I difetti congeniti alla nascita sono anomalie fisiche o funzionale causate da patologie genetiche o cromosomiche. I difetti congeniti più comuni sono quelli che causano patologie cardiache, la sindrome di Down, malformazioni orofacciali come il labbro leporino e la palatoschisi, la spina bifida, il piede torto, la fenilchetonuria, la sindrome di Edward e la paralisi di Bell. Attività fisica regolare, uno stile di vita sano e un utilizzo controllato di farmaci durante la gravidanza possono diminuire la probabilità che il bambino nasca con difetti congeniti.

La spina bifida è un difetto congenito causato dalla chiusura anomala del tubo neurale nel feto in via di sviluppo, causa di malformazioni a livello della colonna vertebrale e del midollo spinale. Esistono tre tipi di spina bifida, caratterizzati da differenti livelli di gravità e prognosi. Lo screening prenatale permette la diagnosi precoce di questa patologia; post-nascita la diagnosi è fatta mediante osservazione di una fossetta anomala sulla schiena o con l’aiuto di indagini strumentali (risonanza magnetica etc.). Le cause della spina bifida non sono note, ma una serie di fattori di rischio aumentano la probabilità che il feto nasca con questo difetto. Spesso, sia la chirurgia che la fisioterapia possono contribuire al trattamento di questa patologia. Nel caso il difetto non sia stato diagnosticato in gravidanza, la famiglia del neonato e e quest'ultimo possono aver diritto ad un risarcimento, gli uni per nascita indesiderata od entrambi per danno biologico e danni correlati.

Tutti sanno che bere alcol in gravidanza (anche in piccole quantità) può avere gravi effetti sul feto. Un uso elevato di alcol, infatti, può determinare la Sindrome alcolica fetale ed Effetti dell’alcol sul feto, con conseguenti disturbi neurologici (ritardo mentale, difficoltà di apprendimento etc) e difetti congeniti (malformazioni degli organi vitali e caratteristiche fisiche riconoscibili). Non bere alcol in gravidanza è l’unica forma di prevenzione.

La sindrome di Down è una patologia cromosomica congenita determinata dalla presenza di una copia in più del cromosoma 21 nelle cellule sessuali causata da una non-disgiunzione corretta dei cromosomi. Questa condizione è facilmente identificabile poiché i pazienti mostrano caratteristiche facciali e fisiche peculiari, oltre a ritardo cognitivo. La diagnosi può essere effettuata in gravidanza mediante amniocentesi, villocentesi e, più recentemente, con l’analisi del DNA fetale circolante nel sangue materno.
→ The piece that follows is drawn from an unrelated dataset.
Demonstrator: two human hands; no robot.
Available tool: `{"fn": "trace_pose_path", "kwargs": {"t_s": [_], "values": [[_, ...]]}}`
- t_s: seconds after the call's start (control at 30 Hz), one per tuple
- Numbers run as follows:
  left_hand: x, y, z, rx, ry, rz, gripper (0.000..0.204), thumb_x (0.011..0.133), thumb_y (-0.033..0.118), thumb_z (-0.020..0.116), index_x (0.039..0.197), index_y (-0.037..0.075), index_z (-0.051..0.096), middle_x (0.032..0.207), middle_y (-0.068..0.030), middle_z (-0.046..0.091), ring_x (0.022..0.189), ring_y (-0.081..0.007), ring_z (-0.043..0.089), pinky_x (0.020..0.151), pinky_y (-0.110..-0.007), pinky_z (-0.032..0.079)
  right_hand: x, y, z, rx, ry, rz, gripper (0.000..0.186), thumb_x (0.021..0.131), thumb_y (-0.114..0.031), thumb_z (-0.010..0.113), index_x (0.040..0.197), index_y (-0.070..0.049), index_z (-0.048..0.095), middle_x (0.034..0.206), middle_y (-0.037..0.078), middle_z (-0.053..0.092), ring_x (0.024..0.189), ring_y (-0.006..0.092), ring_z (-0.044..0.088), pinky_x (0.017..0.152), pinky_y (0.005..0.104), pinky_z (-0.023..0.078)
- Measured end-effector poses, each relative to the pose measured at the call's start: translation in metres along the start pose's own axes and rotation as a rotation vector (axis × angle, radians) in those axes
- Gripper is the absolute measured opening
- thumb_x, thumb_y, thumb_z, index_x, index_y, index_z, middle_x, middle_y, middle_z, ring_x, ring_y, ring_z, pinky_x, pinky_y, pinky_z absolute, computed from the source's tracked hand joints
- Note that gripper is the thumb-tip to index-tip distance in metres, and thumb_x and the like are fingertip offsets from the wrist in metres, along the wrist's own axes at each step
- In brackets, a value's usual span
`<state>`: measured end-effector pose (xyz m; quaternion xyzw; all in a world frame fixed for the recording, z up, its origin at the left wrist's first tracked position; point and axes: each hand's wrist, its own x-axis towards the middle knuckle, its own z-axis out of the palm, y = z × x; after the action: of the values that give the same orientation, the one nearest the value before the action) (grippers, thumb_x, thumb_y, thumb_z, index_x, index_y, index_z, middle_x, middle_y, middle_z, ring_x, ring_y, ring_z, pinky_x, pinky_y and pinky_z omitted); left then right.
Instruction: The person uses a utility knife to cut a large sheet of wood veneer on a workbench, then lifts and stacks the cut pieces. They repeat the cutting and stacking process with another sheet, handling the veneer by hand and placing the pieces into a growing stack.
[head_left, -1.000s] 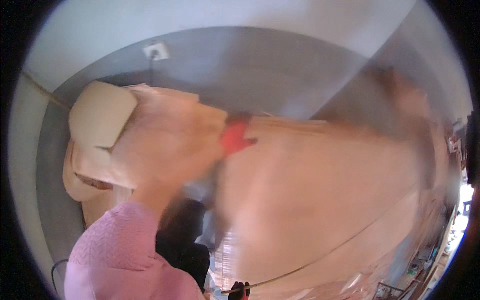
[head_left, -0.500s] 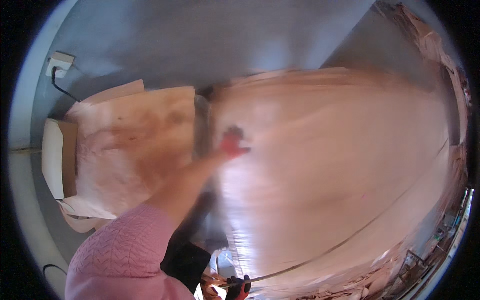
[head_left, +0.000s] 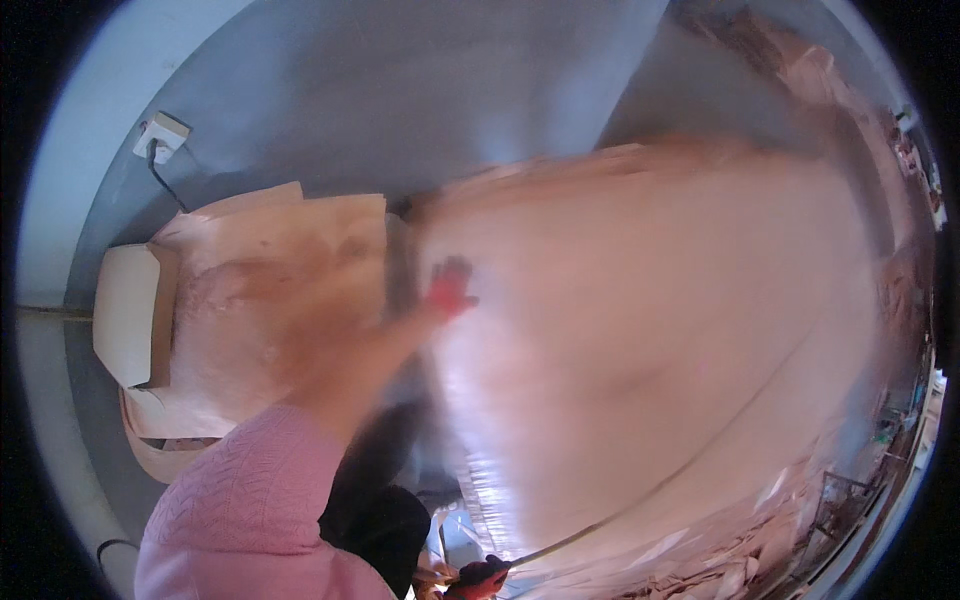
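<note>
My left hand (head_left: pixel 448 288), in a red and dark glove with the fingers spread, is at the left edge of a large pale wood-veneer sheet (head_left: pixel 640 310); motion blur hides whether it touches. The bare forearm and pink sleeve come in from below. At the lower edge my right hand (head_left: pixel 478 578), also gloved, grips a long thin stick (head_left: pixel 610 518), which runs diagonally up to the right across the sheet. Left of the large sheet lies a stack of smaller, stained veneer sheets (head_left: pixel 260 280), with a cream folded piece (head_left: pixel 125 310) on its left end.
A grey and white wall (head_left: pixel 480 70) rises behind the stacks, with a socket (head_left: pixel 162 137) and black cable at upper left. Ragged veneer scraps (head_left: pixel 720 570) line the lower and right edges. A small metal frame (head_left: pixel 830 500) and other clutter stand at far right.
The view has swung, lifting the stacks in the picture since one second ago. Over the last half second my left hand has shifted slightly left, fingers still spread. My right hand still holds the stick.
</note>
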<state>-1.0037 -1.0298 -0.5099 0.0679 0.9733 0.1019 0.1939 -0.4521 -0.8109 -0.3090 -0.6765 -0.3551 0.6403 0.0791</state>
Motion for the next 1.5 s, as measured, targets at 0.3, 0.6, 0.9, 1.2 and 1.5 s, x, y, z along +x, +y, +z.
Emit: {"fn": "trace_pose_path", "kwargs": {"t_s": [0.3, 0.6, 0.9, 1.2, 1.5], "values": [[0.02, 0.025, 0.036, -0.204, -0.126, -0.195, 0.097, 0.081, 0.058, 0.064, 0.151, 0.002, 0.026, 0.159, -0.0243, 0.02, 0.147, -0.0392, 0.019, 0.117, -0.049, 0.023, 0.085, 0.054, -0.077, -0.296, -0.037, -0.004, 0.03, 0.098, -0.026, 0.05, 0.105, 0.001, 0.061, 0.086, 0.013, 0.064, 0.073, 0.0222, 0.061, 0.067, 0.0368, 0.05], [0.009, 0.033, 0.039, 0.124, -0.128, 0.005, 0.026, 0.087, 0.024, 0.056, 0.106, 0.007, 0.062, 0.121, -0.0154, 0.06, 0.109, -0.0339, 0.06, 0.091, -0.048, 0.048, 0.049, 0.012, -0.039, -0.183, -0.005, -0.16, 0.037, 0.099, -0.033, 0.05, 0.099, 0.002, 0.063, 0.059, 0.002, 0.051, 0.043, 0.0146, 0.043, 0.039, 0.028, 0.032], [0.029, 0.055, 0.026, -0.039, -0.094, -0.175, 0.118, 0.073, 0.063, 0.069, 0.155, 0.003, 0.011, 0.161, -0.0235, 0.01, 0.15, -0.0401, 0.007, 0.119, -0.056, 0.011, 0.038, 0.017, -0.027, -0.028, 0.028, -0.066, 0.041, 0.104, -0.035, 0.046, 0.108, 0.004, 0.058, 0.055, -0.002, 0.043, 0.04, 0.0068, 0.035, 0.037, 0.0215, 0.027], [0.01, 0.082, 0.031, -0.044, -0.211, -0.012, 0.05, 0.089, 0.037, 0.056, 0.126, 0.003, 0.055, 0.149, -0.0247, 0.039, 0.123, -0.0405, 0.051, 0.103, -0.051, 0.04, 0.082, 0.048, -0.052, -0.486, 0.086, -0.219, 0.019, 0.091, -0.017, 0.055, 0.088, 0.0, 0.064, 0.08, 0.008, 0.064, 0.065, 0.022, 0.056, 0.057, 0.0339, 0.044], [-0.034, 0.134, -0.059, 0.226, -0.1, 0.386, 0.034, 0.084, 0.035, 0.061, 0.096, 0.005, 0.071, 0.151, -0.0186, 0.037, 0.131, -0.0389, 0.043, 0.105, -0.049, 0.039, 0.044, 0.013, -0.044, -0.098, -0.017, -0.096, 0.04, 0.102, -0.031, 0.049, 0.117, 0.005, 0.056, 0.062, -0.003, 0.049, 0.049, 0.008, 0.043, 0.043, 0.0223, 0.034]]}}
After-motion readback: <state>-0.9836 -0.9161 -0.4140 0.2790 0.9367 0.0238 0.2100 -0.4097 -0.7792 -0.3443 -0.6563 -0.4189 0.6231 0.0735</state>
Esistono 3 tipologie differenti della sindrome di Down, la più grave della quali è la Trisomia 21. Nuovi studi hanno evidenziato come la presenza di una copia aggiuntiva del cromosoma 21 determini non solo una sovra espressione dei geni associati, ma anche una inibizione dell’espressione genica degli altri cromosomi. I sintomi e le comorbidità associate a questa patologia sono molti e vari. In caso di errori medici nella diagnosi prenatale, i genitori potrebbero aver diritto alla richiesta del risarcimento del danno.